● **Description of the task**
Copy out every line of the material below, character for character, apart from the pictures.

──────────────────────────────

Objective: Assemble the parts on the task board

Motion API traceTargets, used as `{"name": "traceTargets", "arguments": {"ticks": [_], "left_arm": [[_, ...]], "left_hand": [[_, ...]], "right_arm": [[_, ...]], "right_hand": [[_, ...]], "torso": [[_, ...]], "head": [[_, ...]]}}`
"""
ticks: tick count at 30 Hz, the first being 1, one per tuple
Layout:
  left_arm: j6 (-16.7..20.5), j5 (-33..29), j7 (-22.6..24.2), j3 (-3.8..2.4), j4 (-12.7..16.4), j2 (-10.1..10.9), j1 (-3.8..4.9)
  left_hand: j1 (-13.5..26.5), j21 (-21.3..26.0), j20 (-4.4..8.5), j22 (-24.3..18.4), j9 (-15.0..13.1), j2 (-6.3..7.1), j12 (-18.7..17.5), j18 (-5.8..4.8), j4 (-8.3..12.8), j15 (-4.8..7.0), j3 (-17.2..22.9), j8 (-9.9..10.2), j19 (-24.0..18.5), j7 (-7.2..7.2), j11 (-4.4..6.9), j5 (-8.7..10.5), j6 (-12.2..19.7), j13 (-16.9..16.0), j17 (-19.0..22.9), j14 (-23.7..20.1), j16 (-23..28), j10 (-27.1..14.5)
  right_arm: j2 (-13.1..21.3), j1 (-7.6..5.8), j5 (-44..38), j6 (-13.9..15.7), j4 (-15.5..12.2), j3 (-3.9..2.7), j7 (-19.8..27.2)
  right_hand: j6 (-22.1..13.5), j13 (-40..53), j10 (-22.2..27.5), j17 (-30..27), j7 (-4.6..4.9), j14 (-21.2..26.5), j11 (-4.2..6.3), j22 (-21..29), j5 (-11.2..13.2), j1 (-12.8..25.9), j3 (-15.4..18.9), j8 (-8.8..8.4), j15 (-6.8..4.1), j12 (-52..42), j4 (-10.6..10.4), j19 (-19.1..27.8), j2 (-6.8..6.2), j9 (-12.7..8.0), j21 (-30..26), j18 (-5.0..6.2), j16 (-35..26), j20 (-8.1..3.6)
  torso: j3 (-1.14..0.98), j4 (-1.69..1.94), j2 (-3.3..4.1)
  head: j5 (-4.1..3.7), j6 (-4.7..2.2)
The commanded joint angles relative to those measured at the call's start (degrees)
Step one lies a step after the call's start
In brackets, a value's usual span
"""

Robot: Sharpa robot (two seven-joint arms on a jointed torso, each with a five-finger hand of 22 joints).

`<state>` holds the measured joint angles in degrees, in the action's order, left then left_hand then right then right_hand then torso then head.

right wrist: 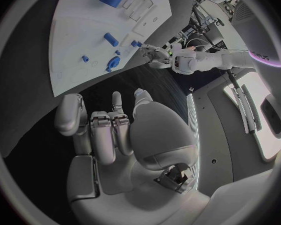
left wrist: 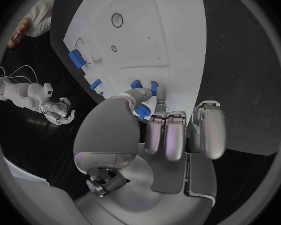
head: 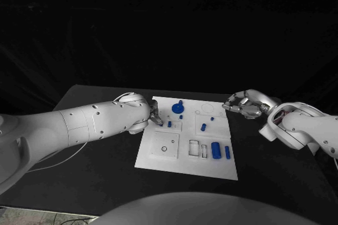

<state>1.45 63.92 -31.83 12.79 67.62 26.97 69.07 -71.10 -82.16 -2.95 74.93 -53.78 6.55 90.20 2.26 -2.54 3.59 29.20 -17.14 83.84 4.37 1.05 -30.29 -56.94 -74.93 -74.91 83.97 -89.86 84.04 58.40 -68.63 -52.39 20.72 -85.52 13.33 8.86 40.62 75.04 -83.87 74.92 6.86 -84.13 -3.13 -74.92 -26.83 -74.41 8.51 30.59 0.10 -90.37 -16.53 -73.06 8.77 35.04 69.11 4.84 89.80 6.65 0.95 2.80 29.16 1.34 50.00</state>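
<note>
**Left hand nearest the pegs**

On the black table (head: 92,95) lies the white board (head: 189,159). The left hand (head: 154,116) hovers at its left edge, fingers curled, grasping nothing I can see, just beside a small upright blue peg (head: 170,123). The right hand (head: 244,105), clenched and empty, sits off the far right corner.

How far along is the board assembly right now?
Early, by the look of it. Several blue parts lie loose on the task board; whether any are seated can't be told. The left hand is at the board's left edge by small pegs. The right hand hovers curled, holding nothing, off the right edge.
</note>
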Motion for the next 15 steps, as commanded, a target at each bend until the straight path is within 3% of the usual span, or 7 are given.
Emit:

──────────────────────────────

● **Written answer**
Objective: Assemble the parts on the task board

Motion API traceTargets, used as `{"name": "traceTargets", "arguments": {"ticks": [_], "left_arm": [[_, ...]], "left_hand": [[_, ...]], "right_arm": [[_, ...]], "right_hand": [[_, ...]], "torso": [[_, ...]], "head": [[_, ...]]}}`
"""
ticks: tick count at 30 Hz, the first being 1, one per tuple
Layout:
  left_arm: j6 (-16.7..20.5), j5 (-33..29), j7 (-22.6..24.2), j3 (-3.8..2.4), j4 (-12.7..16.4), j2 (-10.1..10.9), j1 (-3.8..4.9)
  left_hand: j1 (-13.5..26.5), j21 (-21.3..26.0), j20 (-4.4..8.5), j22 (-24.3..18.4), j9 (-15.0..13.1), j2 (-6.3..7.1), j12 (-18.7..17.5), j18 (-5.8..4.8), j4 (-8.3..12.8), j15 (-4.8..7.0), j3 (-17.2..22.9), j8 (-9.9..10.2), j19 (-24.0..18.5), j7 (-7.2..7.2), j11 (-4.4..6.9), j5 (-8.7..10.5), j6 (-12.2..19.7), j13 (-16.9..16.0), j17 (-19.0..22.9), j14 (-23.7..20.1), j16 (-23..28), j10 (-27.1..14.5)
  right_arm: j2 (-13.1..21.3), j1 (-7.6..5.8), j5 (-44..38), j6 (-13.9..15.7), j4 (-15.5..12.2), j3 (-3.9..2.7), j7 (-19.8..27.2)
  right_hand: j6 (-22.1..13.5), j13 (-40..53), j10 (-22.2..27.5), j17 (-30..27), j7 (-4.6..4.9), j14 (-21.2..26.5), j11 (-4.2..6.3), j22 (-21..29), j5 (-11.2..13.2), j1 (-12.8..25.9), j3 (-15.4..18.9), j8 (-8.8..8.4), j15 (-6.8..4.1), j12 (-52..42), j4 (-10.6..10.4), j19 (-19.1..27.8), j2 (-6.8..6.2), j9 (-12.7..8.0), j21 (-30..26), j18 (-5.0..6.2), j16 (-35..26), j20 (-8.1..3.6)
  torso: j3 (-1.14..0.98), j4 (-1.69..1.94), j2 (-3.3..4.1)
  head: j5 (-4.1..3.7), j6 (-4.7..2.2)
The commanded joint angles relative to those measured at the call's start (degrees)
Step one lies a step after the call's start
In brackets, a value's usual span
"""

Robot: Sharpa robot (two seven-joint arms on a jointed torso, each with a five-finger hand of 22 joints).

`<state>` holds the measured joint angles in degrees, in the action's order, left then left_hand then right then right_hand then torso then head.

right wrist: 
left wrist: 
head: 

<state>1.45 63.92 -31.83 12.79 67.62 26.97 69.07 -71.10 -82.16 -2.95 74.93 -53.78 6.55 90.20 2.26 -2.54 3.59 29.20 -17.14 83.84 4.37 1.05 -30.29 -56.94 -74.93 -74.91 83.97 -89.86 84.04 58.40 -68.63 -52.39 20.72 -85.52 13.33 8.86 40.62 75.04 -83.87 74.92 6.86 -84.13 -3.13 -74.92 -26.83 -74.41 8.51 30.59 0.10 -90.37 -16.53 -73.06 8.77 35.04 69.11 4.84 89.80 6.65 0.95 2.80 29.16 1.34 50.00</state>
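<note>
**Left hand nearest the pegs**

On the black table (head: 92,95) lies the white board (head: 189,159). The left hand (head: 154,116) hovers at its left edge, fingers curled, grasping nothing I can see, just beside a small upright blue peg (head: 170,123). The right hand (head: 244,105), clenched and empty, sits off the far right corner.

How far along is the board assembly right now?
Early, by the look of it. Several blue parts lie loose on the task board; whether any are seated can't be told. The left hand is at the board's left edge by small pegs. The right hand hovers curled, holding nothing, off the right edge.
</note>
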Motion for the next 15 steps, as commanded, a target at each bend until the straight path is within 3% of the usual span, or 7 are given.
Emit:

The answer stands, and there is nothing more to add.